This report describes spinocerebellar ataxia 1 (SCA1), which is a subtype of spinocerebellar ataxia; SCA1 is inherited as an autosomal dominant. The human gene implicated in this disease is ATXN1, which encodes ataxin-1, an RNA-binding protein. SCA1 is one of a number spinocerebellar ataxias caused by expansion of CAG repeats within the coding region of the causative gene, resulting in an expanded run of glutamine (Q) residues in the encoded protein. There is one high-scoring fly ortholog of ATXN1, Dmel\Atx-1, for which RNAi targeting constructs and an allele caused by insertional mutagenesis have been generated. Dmel\Atx-1 is orthologous to a second human gene, ATXN1L.
Multiple UAS constructs of the human Hsap\ATXN1 gene have been introduced into flies, including wild-type ATXN1 and ATXN1 genes with expanded (CAG)n repeats. Expression of the Hsap\ATXN1 gene with the pathogenic polyQ expansion in neural tissues results in neurodegenerative phenotypes.
Variant(s) implicated in human disease tested (as transgenic human gene, ATXN1): Q197_Q208 (CAG)n EXPANSION.
Animals homozygous for an insertion in the 3' UTR of the Dmel\Atx-1 gene are viable and fertile. Overexpression of Atx-1 induces degeneration phenotypes in the eye, and visible phenotypes in the wing and bristles. Several physical and genetic interactions have been described for Dmel\Atx-1; see below and in the gene report for Atx-1.

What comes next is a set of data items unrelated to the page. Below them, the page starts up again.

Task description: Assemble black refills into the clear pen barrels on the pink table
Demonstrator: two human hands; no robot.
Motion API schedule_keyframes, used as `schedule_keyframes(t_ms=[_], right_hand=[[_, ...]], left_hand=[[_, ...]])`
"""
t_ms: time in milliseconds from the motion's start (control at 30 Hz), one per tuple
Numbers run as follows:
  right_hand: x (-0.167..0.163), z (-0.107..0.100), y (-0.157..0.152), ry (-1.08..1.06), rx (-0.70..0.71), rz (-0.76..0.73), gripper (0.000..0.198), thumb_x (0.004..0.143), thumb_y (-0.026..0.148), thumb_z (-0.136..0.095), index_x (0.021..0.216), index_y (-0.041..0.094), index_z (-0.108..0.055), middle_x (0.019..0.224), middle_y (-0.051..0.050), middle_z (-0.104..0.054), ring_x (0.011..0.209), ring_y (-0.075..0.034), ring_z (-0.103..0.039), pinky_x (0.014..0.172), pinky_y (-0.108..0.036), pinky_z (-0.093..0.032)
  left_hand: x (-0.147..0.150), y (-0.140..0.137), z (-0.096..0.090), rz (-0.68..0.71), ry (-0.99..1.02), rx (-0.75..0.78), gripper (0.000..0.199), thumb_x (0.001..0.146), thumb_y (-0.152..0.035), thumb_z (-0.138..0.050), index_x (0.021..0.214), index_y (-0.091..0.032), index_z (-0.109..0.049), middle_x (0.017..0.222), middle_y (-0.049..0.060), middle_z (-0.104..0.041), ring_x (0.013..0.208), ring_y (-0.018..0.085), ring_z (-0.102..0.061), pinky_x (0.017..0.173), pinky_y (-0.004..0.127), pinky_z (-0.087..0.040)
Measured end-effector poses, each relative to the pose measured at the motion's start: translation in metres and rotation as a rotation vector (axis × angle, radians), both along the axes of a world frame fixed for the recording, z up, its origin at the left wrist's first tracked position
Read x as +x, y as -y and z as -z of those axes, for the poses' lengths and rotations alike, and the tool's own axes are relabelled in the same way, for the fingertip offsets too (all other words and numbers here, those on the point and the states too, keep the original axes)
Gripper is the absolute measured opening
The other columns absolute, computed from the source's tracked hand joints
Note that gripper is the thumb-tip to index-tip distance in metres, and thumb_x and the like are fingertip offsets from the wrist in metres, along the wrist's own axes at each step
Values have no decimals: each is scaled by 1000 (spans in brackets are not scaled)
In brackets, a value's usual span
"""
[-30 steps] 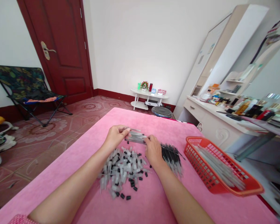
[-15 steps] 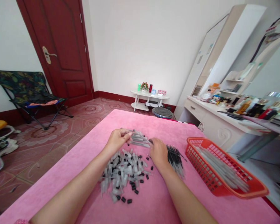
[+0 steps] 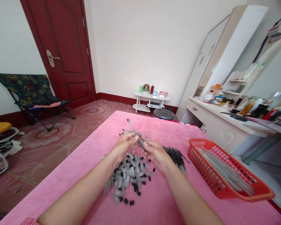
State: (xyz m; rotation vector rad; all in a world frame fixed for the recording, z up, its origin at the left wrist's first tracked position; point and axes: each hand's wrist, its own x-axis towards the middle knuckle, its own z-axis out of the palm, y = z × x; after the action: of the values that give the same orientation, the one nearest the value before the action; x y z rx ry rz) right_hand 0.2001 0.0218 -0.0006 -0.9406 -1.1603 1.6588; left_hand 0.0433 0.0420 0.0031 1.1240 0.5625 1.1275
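Between my two hands slants a slim, greyish see-through pen (image 3: 132, 126) with a dark upper end. My left hand (image 3: 125, 144) pinches it around the middle with thumb and fingers. My right hand (image 3: 157, 153) is closed at its lower end, which the fingers partly hide. Below the hands lies a heap of clear pen caps (image 3: 131, 171) mixed with small black plugs (image 3: 135, 188). Behind my left hand, more pens (image 3: 124, 133) lie on the pink cloth, mostly covered. Thin black-ended sticks, which look like pen refills (image 3: 175, 156), are bunched right of my right hand.
A red plastic basket (image 3: 221, 187) holding long clear tubes (image 3: 227, 172) stands on the right of the pink-covered table (image 3: 84, 168). Beyond it is a white dresser (image 3: 215, 120) crowded with bottles. A folding chair (image 3: 32, 93) stands on the left.
My hands have come together over the heap. The pen now points up and away between them, and my right hand has moved left, away from the refills. The view has shifted slightly.
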Motion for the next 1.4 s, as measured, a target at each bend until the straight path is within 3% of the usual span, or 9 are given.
schedule_keyframes(t_ms=[167, 300, 400, 600, 700, 833, 1000, 1133, 1400], right_hand=[[-6, -1, 6, 102, 16, -124, 33, 68, 47, -63, 67, 15, -57, 54, 3, -50, 39, -6, -35, 42, -21, -32], [-14, 6, 11, 549, 392, 110, 25, 70, 34, -60, 53, 15, -55, 48, 3, -46, 44, -8, -39, 45, -22, -28], [-25, 9, 22, 863, 618, 261, 24, 71, 29, -58, 51, 16, -56, 48, 3, -46, 48, -9, -40, 47, -22, -25], [-37, 2, 30, 1024, 762, 202, 14, 67, 35, -66, 71, 22, -69, 70, -2, -65, 65, -15, -54, 58, -23, -33], [-21, -6, 18, 903, 724, 292, 15, 73, 32, -60, 75, 21, -69, 76, -4, -66, 70, -16, -57, 63, -25, -38], [10, -18, 0, 554, 530, 425, 25, 80, 36, -49, 76, 16, -62, 69, -4, -63, 58, -13, -55, 54, -23, -41], [28, -23, -5, 428, 426, 375, 34, 80, 46, -48, 76, 14, -59, 63, -3, -59, 47, -10, -50, 44, -20, -37], [29, -17, -7, 555, 477, 370, 40, 81, 48, -46, 64, 14, -57, 50, 0, -52, 40, -8, -43, 41, -20, -32], [33, -14, -9, 667, 579, 381, 34, 80, 40, -49, 60, 14, -59, 47, 1, -50, 43, -9, -43, 45, -20, -31]], left_hand=[[7, 4, 2, -28, 99, -120, 25, 69, -28, -70, 85, -12, -61, 82, 9, -69, 74, 19, -67, 63, 25, -50], [-5, -8, 0, -287, 89, -229, 20, 66, -25, -72, 72, -10, -60, 68, 5, -67, 64, 16, -67, 60, 24, -51], [-29, -20, -8, -495, 148, -199, 16, 68, -22, -70, 74, -11, -60, 71, 4, -68, 67, 15, -67, 65, 23, -52], [-42, -22, -16, -345, 1, -195, 26, 65, -29, -72, 85, -13, -65, 77, 5, -70, 65, 12, -65, 65, 24, -51], [-32, -18, -13, -309, -221, -31, 28, 66, -33, -70, 86, -13, -68, 75, 6, -70, 62, 14, -64, 63, 26, -50], [-24, -12, -12, -490, -717, 349, 19, 71, -29, -64, 85, -19, -71, 82, 6, -72, 76, 20, -64, 68, 28, -47], [-21, 1, -18, -627, -1279, 703, 26, 78, -26, -55, 99, -32, -68, 98, 0, -70, 86, 20, -63, 72, 28, -43], [-17, 5, -18, -602, -1431, 811, 24, 79, -26, -52, 97, -31, -68, 97, 0, -69, 86, 17, -62, 71, 25, -43], [-19, -2, -9, -542, -1456, 941, 27, 79, -20, -47, 96, -28, -68, 89, 2, -70, 80, 19, -63, 64, 25, -42]])
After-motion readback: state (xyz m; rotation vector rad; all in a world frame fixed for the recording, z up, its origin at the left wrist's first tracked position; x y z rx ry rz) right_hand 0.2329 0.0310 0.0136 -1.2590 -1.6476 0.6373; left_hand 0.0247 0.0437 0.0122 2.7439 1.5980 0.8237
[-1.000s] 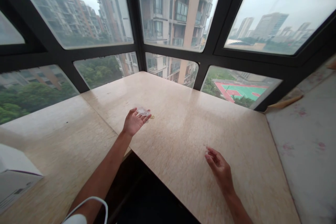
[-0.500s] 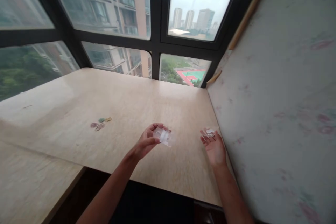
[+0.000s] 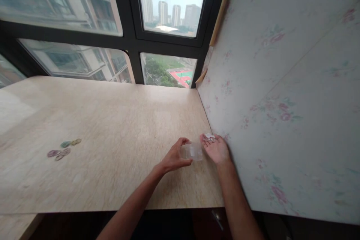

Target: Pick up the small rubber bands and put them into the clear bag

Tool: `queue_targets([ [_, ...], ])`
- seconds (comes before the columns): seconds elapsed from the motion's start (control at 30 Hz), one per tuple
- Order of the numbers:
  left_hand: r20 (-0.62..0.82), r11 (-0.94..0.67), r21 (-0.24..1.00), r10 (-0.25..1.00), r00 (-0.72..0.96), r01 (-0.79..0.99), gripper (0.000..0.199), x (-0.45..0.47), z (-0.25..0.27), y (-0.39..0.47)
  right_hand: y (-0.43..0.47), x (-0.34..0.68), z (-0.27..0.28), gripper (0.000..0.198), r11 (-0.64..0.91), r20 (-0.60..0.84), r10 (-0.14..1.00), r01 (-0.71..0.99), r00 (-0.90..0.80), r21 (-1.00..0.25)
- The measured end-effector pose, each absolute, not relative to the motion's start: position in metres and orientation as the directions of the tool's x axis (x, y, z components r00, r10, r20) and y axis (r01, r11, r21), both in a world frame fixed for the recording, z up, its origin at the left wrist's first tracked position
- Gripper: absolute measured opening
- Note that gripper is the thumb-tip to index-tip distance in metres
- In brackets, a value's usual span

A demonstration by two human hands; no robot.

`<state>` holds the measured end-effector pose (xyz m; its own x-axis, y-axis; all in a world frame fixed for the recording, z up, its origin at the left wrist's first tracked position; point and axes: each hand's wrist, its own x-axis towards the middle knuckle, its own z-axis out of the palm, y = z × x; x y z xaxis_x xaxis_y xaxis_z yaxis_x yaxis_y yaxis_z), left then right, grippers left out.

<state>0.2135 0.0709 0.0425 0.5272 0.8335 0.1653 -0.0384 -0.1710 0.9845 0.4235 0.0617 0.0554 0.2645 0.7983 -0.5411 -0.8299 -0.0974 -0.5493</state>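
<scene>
Over the right part of the tabletop, my left hand (image 3: 177, 156) grips a small clear plastic box (image 3: 192, 151) between thumb and fingers. The box is see-through, and I cannot make out anything inside it. Close beside it on the right, my right hand (image 3: 217, 149) is turned palm up, near the wall. Its fingers hold a small, thin clear piece with white patches (image 3: 209, 137); whether it is a lid or something else I cannot tell.
A loose cluster of several coloured ring-like bands (image 3: 60, 152) lies on the marble-patterned tabletop (image 3: 112, 120) at the left. The flower-patterned wall (image 3: 267, 127) bounds the right side. Dark window frames (image 3: 132, 48) stand along the back.
The view has swung to the right. My hands have come closer together, the left with the clear box now almost beside the right. The ring-like bands appear unmoved on the table.
</scene>
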Motion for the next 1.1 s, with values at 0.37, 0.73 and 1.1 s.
queue_targets([
  [0.37, 0.228, -0.305, 0.950, 0.819, 0.526, 0.063, 0.064, 0.235, 0.023, 0.086, 0.110, 0.424, 0.061, 0.048, -0.155, -0.583, 0.788, -0.853, 0.198, -0.499],
  [0.73, 0.180, -0.441, 0.815, 0.809, 0.559, 0.376, 0.063, 0.249, 0.008, 0.093, 0.095, 0.422, 0.062, 0.051, -0.167, -0.629, 0.752, -0.867, 0.195, -0.469],
  [1.1, 0.115, -0.501, 0.561, 0.835, 0.537, 0.659, 0.074, 0.262, 0.019, 0.082, 0.046, 0.382, 0.118, 0.040, -0.037, -0.487, 0.837, -0.861, 0.252, -0.508],
])
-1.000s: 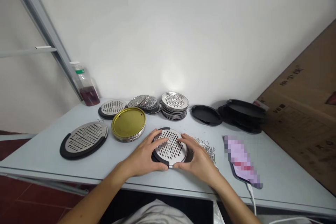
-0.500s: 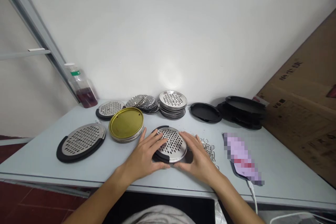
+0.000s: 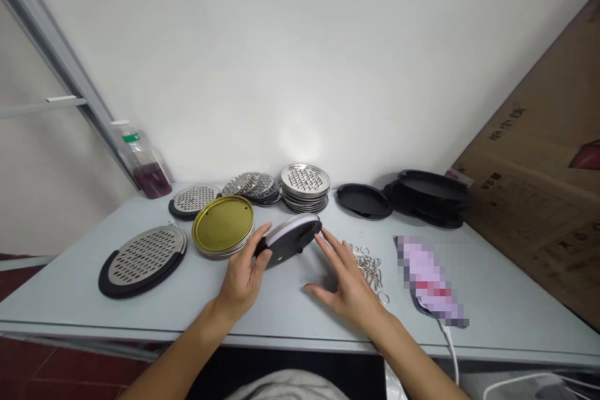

Extensive studies have also been done with polyglutamine-only models in flies; see the disease report for polyglutamine diseases, polyQ models (FBhh0000001).
[updated Mar. 2017 by FlyBase; FBrf0222196]
The autosomal dominant cerebellar degenerative disorders are generally referred to as 'spinocerebellar ataxias,' (SCAs) even though 'spinocerebellar' is a hybrid term, referring to both clinical signs and neuroanatomical regions (Margolis, 2003, pubmed:14628900). Neuropathologists have defined SCAs as cerebellar ataxias with variable involvement of the brainstem and spinal cord, and the clinical features of the disorders are caused by degeneration of the cerebellum and its afferent and efferent connections, which involve the brainstem and spinal cord (Schols et al., 2004 pubmed:15099544; Taroni and DiDonato, 2004, pubmed:15263894). [From MIM:164400, 2015.10.27]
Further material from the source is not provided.